While OpenAI has previously identified other suspected Chinese influence operations, none of them had specifically used the company's AI models to try to sway US opinion on data centers.

"Under the circumstances, it's particularly ironic that they use American AI to do it," Nimmo said.

OpenAI stressed that the suspected data center operation, which it dubbed the "'Data Center Bandwagon' Campaign," was "small scale" and "lasted a short duration, with most of their posts gaining little to no authentic engagement" on X and also Facebook.

"The operation sought to exploit and amplify existing public concerns about energy prices and local impacts of data center
development, but we found no evidence of meaningful breakout beyond its own activity," the company said.

"We didn't see any signs that they succeeded," Nimmo said.

The users behind the campaign, OpenAI wrote in its report, "were likely part of a social media operations team at a private Chinese technology company conducting work for Chinese provincial-level government clients."

Nimmo said the suspected campaign, which occurred between roughly late 2025 and earlier this year, tried to latch onto news coverage about data centers and then tried to use ChatGPT to generate critical posts.

A screenshot included in OpenAI's report
A screenshot included in OpenAI
OpenAI said this is one example of screenshots of X posts that were part of the suspected campaign

OpenAI

The report's publication adds new light to the debate over the construction of data centers in the US, infrastructure which OpenAI and its competitors say is central to cementing the country's lead in the global AI race and meeting the current and expected future demands of the burgeoning technology.

China has come up before in the debate about US data centers.

In a claim unrelated to OpenAI's report, "Shark Tank" star Kevin O'Leary recently suggested that some opponents to his company's Utah data center critics had ties to the Chinese Communist Party, a claim that two political strategists he called out by name strongly disputed in a mocking online video. Amid wider pushback to the project and requests from Utah lawmakers, O'Leary agreed to cut the size of his proposed data center in half.

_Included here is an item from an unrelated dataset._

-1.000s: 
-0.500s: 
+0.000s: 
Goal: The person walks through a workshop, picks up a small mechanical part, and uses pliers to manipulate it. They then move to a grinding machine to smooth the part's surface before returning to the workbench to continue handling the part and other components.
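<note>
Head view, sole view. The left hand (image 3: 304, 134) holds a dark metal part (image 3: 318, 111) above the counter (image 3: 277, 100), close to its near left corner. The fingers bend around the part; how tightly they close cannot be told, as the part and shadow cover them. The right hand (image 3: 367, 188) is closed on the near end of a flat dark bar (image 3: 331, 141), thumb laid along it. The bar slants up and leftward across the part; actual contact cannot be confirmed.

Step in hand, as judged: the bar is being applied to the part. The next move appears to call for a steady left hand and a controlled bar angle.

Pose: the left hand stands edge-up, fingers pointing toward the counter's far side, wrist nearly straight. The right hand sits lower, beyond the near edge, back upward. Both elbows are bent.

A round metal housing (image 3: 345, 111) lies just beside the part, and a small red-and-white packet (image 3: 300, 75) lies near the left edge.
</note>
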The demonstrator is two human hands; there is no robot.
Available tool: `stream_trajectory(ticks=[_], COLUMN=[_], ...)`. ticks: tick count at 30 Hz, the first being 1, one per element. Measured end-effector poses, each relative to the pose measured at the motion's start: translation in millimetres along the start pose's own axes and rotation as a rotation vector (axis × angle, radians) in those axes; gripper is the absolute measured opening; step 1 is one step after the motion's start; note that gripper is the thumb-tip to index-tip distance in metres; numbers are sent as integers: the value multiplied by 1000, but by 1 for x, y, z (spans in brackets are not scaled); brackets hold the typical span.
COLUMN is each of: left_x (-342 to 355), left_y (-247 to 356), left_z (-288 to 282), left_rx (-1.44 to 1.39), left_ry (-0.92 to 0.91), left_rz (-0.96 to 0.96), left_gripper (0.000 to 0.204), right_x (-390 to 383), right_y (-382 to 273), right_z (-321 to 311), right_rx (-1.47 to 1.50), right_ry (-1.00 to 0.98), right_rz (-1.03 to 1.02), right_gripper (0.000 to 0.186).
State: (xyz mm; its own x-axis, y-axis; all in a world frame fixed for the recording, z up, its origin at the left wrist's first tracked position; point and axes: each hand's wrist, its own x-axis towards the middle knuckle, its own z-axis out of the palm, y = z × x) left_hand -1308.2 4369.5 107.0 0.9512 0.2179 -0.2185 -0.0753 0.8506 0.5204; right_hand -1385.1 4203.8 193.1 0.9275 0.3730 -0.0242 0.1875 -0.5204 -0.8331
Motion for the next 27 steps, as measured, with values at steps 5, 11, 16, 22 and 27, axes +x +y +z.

A screenshot included in the OpenAI report
A screenshot included in the OpenAI report
Another example of the suspected part of the influence campaign

OpenAI

OpenAI said the users behind the suspected campaign it detailed on Wednesday "prompted ChatGPT in Simplified Chinese while repeatedly asking for English- and Chinese- language outputs." The AI startup does not allow access to ChatGPT in China, meaning the campaign needed to rely on VPNs to access the AI tools.

Nimmo said the suspected campaign is important because, regardless of its effectiveness, it shows "the intentions of influence operators from China, and the narratives they're testing."

Another campaign targeted Trump's tariffs

OpenAI said a second suspected operation, which it dubbed "'Tech and Tariffs' Campaign," used ChatGPT to "generate short comments and political cartoons criticizing US tech policies and tariffs."

Some of those posts included AI-generated cartoon images of President Donald Trump depicting him as careless, including one showing him sawing a ladder while standing on it.

OpenAI said the timing of the posts was notable because it happened around October 2025, when Trump announced an additional 100% tariff on Chinese goods.

Examples of X posts that OpenAI said were generated by a suspected influence operation
Examples of X posts that OpenAI said were generated by a suspected influence operation
Examples of X posts that OpenAI said were generated by a suspected influence operation

OpenAI

Notably, OpenAI said the users for this suspected campaign asked that China's leader, Xi Jinping, be excluded from any AI-generated cartoon images.

Unlike the first operation, OpenAI was unable to link the suspected tariff and political campaign to a particular entity in China.